YOUR ASSIGNMENT:
Print the listing below from its opening line through the line holding "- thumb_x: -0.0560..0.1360", both ends included.

COLLECTED MATERIAL:
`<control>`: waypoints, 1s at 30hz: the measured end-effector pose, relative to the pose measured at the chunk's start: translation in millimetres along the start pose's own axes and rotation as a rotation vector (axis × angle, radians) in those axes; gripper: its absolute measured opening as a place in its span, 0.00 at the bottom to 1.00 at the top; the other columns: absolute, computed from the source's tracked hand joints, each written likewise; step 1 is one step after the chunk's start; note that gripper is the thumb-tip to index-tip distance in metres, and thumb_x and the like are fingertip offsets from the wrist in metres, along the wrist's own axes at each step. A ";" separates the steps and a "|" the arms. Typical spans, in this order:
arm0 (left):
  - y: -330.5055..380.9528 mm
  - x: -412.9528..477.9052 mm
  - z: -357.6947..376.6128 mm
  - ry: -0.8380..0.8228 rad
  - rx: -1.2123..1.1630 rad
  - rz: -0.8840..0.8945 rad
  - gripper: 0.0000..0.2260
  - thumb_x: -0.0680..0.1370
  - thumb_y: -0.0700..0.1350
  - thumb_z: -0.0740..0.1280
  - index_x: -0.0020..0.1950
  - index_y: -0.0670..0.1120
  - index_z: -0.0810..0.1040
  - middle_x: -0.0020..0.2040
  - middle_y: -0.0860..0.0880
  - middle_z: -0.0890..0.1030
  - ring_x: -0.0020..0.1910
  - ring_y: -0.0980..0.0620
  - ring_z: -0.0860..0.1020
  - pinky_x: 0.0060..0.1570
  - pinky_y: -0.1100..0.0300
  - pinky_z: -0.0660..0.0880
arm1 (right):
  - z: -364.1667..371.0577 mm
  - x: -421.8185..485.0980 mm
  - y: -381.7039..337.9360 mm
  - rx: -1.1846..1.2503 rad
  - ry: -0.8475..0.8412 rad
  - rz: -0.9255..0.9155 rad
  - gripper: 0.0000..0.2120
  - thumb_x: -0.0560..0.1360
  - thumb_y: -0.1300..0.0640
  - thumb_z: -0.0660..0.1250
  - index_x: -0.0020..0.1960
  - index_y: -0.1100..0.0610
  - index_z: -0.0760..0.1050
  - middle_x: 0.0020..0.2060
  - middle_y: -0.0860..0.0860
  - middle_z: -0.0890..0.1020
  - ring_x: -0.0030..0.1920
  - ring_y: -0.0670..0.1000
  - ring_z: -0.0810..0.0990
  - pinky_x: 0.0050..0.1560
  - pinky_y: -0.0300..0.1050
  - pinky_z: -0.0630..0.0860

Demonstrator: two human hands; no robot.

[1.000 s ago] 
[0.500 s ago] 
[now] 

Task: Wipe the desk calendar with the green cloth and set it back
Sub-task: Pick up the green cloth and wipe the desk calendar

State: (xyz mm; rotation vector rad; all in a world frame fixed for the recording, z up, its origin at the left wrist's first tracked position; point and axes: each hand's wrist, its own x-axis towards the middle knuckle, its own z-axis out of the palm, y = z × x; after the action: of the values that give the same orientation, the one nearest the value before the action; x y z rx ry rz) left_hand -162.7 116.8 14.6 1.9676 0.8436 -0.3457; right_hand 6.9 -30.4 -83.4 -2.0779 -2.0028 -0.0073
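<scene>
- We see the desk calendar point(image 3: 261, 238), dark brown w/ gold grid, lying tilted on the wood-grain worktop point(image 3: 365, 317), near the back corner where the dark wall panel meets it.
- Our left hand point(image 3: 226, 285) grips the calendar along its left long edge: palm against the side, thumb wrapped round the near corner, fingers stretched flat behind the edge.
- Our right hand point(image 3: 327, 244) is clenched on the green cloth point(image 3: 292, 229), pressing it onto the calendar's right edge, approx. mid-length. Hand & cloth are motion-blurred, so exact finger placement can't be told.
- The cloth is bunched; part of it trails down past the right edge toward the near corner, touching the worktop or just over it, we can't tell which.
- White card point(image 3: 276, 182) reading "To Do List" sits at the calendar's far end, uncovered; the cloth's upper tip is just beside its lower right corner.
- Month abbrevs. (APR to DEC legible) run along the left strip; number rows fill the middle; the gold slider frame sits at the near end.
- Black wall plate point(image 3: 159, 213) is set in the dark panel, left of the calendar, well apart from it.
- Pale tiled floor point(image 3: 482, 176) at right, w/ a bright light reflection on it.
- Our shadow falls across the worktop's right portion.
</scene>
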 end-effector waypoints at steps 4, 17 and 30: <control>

ANSWER FOR THE TASK:
`<control>`: waypoints, 1s at 30hz: the measured end-effector pose, relative to the pose measured at the chunk's start: translation in millimetres along the start pose's own axes and rotation as a rotation vector (axis × angle, radians) in those axes; gripper: its absolute measured opening as a place in its span, 0.00 at the bottom to 1.00 at the top; the other columns: absolute, computed from the source's tracked hand joints, each written likewise; step 1 is one step after the chunk's start; note that gripper is the thumb-tip to index-tip distance in metres, and thumb_x and the like are fingertip offsets from the wrist in metres, along the wrist's own axes at each step. A ";" separates the steps and a "|" the arms. Typical spans, in this order:
arm0 (left):
  - y: -330.5055..380.9528 mm
  - x: -412.9528..477.9052 mm
  - z: -357.6947..376.6128 mm
  - ry: -0.8380..0.8228 rad
  - rx: -1.2123..1.1630 rad
  - rz: -0.8840..0.8945 rad
  - gripper: 0.0000..0.2260
  - thumb_x: -0.0680..0.1370
  - thumb_y: -0.0700..0.1350
  - thumb_z: -0.0740..0.1280
  - index_x: -0.0020..0.1950
  - index_y: -0.0670..0.1120
  - index_z: -0.0810..0.1040
  - middle_x: -0.0020..0.2040
  - middle_y: -0.0860..0.0880
  - middle_z: -0.0890..0.1030
  - ring_x: -0.0020..0.1910
  - ring_y: -0.0980..0.0620
  - ring_z: -0.0860..0.1020
  - pinky_x: 0.0060..0.1570
  - pinky_y: -0.1100..0.0300
  - pinky_z: -0.0660..0.0880
arm1 (right):
  - z: -364.1667..371.0577 mm
  - x: -421.8185..485.0980 mm
  - y: -381.7039..337.9360 mm
  - rx: -1.1846..1.2503 rad
  - ry: -0.8475..0.8412 rad
  - rz: -0.9255..0.9155 rad
  - gripper: 0.0000..0.2120
  - thumb_x: -0.0560..0.1360

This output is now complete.